Славянский съезд, созванный в связи с Московской Этнографической выставкой, сам по себе был «довольно странным явлением», на котором присутствовал 81 делегат из Австро-Венгрии, Сербии, Черногории, Пруссии и Саксонии (заметным было отсутствие представителей из Польши) [Petrovich 1985: 201–209, 224, 239; Богданов 1914: 11][532]
. Съезд, как полагают специалисты, сам по себе достиг довольно немногого, но обозначил скрытый дискурс об особой объединительной миссии России в решении славянского вопроса [Petrovich 1985: 240]. Соответственно, Погодин, И. С. Аксаков и другие настаивали на том, чтобы русский язык взял на себя роль славянского lingua franca. Аксаковская газета «Москва», к примеру, писала амбициозно: «Славяне избирают русский язык как средство сближения и отдаются его изучению; книгопродавцы в западно-славянских землях не наготовятся русских словарей и грамматик. <…> Какая честь нам Русским!»[533] Извечный польский вопрос, бельмо на глазу общественности после восстания в 1863–1864 годах, оставался далеко на периферии этого славянского праздника. Погодин заметил по этому поводу: «пожелаем, чтобы Поляки, вслед за евангельским блудным сыном, опомнились и возвратились в недра Славянского семейства!»[534] Прославянская пресса представляла это «семейство» как нечто совершенно естественное: на страницах ежедневной газеты «Москва» и консервативной еженедельной газеты «Русский» тщательно запланированное событие воспринималось как «случайная» встреча народов, которая случилась сама собою[535]. Периодическая печать представляла все население России – независимо от социального положения – как участников празднеств, сопровождавших приехавших славян во время их поездки по стране в 1867 году. Судя по прессе, Этнографическая выставка и Славянский съезд были публичными событиями государственной важности. В преддверии выставки газеты опубликовали широкое обращение к читателям с просьбой о помощи и участии в монтаже экспозиции.
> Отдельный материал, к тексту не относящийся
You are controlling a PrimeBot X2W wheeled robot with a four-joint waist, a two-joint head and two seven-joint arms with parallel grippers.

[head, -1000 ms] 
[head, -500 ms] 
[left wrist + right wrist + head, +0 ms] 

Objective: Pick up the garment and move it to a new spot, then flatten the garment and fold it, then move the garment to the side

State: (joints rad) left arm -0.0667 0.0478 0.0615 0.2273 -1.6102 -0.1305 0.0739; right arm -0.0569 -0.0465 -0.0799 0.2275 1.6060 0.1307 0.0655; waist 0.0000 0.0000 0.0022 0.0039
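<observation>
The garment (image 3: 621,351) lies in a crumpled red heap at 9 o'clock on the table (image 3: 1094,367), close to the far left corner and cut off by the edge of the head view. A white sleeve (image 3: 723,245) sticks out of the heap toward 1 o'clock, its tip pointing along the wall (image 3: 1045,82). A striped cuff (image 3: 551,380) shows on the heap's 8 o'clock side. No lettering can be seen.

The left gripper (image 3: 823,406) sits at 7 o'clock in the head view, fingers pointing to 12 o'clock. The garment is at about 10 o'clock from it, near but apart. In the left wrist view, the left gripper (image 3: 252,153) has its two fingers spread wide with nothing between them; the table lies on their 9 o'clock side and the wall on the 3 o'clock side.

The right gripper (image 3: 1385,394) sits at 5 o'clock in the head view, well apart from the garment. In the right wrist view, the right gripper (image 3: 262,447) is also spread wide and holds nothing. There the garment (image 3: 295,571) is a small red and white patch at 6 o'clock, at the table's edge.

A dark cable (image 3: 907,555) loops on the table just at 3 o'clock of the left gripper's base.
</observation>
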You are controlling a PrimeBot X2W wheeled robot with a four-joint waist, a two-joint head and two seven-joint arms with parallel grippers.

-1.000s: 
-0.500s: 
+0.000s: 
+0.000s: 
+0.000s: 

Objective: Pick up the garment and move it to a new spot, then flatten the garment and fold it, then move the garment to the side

Русское общество быстро откликнулось с неожиданной щедростью [Этнографическая выставка 1878: 3][536]. «Московские ведомости», например, регулярно обновляли список поступающих пожертвований.Фактически за Этнографической выставкой стояла добровольная ассоциация, игравшая в эпоху реформ важнейшую роль в московской публичной жизни – Общество любителей естествознания, антропологии и этнографии (или ОЛЕАЭ). Это общество было основано в 1863 году при Московском университете и вскоре занялось активной публичной деятельностью[537]
. Его признанным лидером был А. П. Богданов, молодой профессор зоологии в Московском университете, а президентом был назначен профессор геологии Г. Е. Щуровский. Примечательны время и место возникновения ОЛЕАЭ: оно выросло из «духа обновления, которым было охвачено все образованное общество в начале 60-х годов», как отмечает И. А. Каблуков в своей речи, произнесенной на 50-летии добровольной ассоциации [Богданов 1914: 5–6, 24]. ОЛЕАЭ было продуктом эпохи Великих реформ, когда правительство позволяло относительно независимым организациям проявлять инициативу в просвещении публики, и самопровозглашенная задача ОЛЕАЭ заключалась в популяризации науки и демократизации знаний в России[538]. Публичные лекции, выставки и музеи считались особенно эффективными для достижения этой цели. Помимо Этнографической выставки, ОЛЕАЭ поддерживало такие важные публичные мероприятия, как Московский славянский съезд 1867 года, Политехническую выставку 1872 года, Политехнический и Исторический музеи и Антропологическую выставку 1878 года [Равикович 1990: 162–163].Посвященные Этнографической выставке статьи в прессе привлекли внимание к этому уникальному публичному событию, но общая его оценка носила неоднозначный характер[539]
. Зарубежные источники были настроены преимущественно скептически и представляли выставку или как «политическую демонстрацию», или как своего рода «потемкинскую деревню» [Этнографическая выставка 1878: 32–33]. Хотя русские газеты протестовали против таких неуместных суждений, общее впечатление оставалось прохладным[540]. Для местных критиков предметом спора стала этнически русская экспозиция в центре выставки. Большинство обозревателей сошлись во мнении, что в этой русской конструкции было что-то невыразительное. В «Московских ведомостях» – возьмем крайний случай – выставка описывалась как выражение «гнусного духа» «русского самооплевания» и горькая «сатира на наше отечество»[541].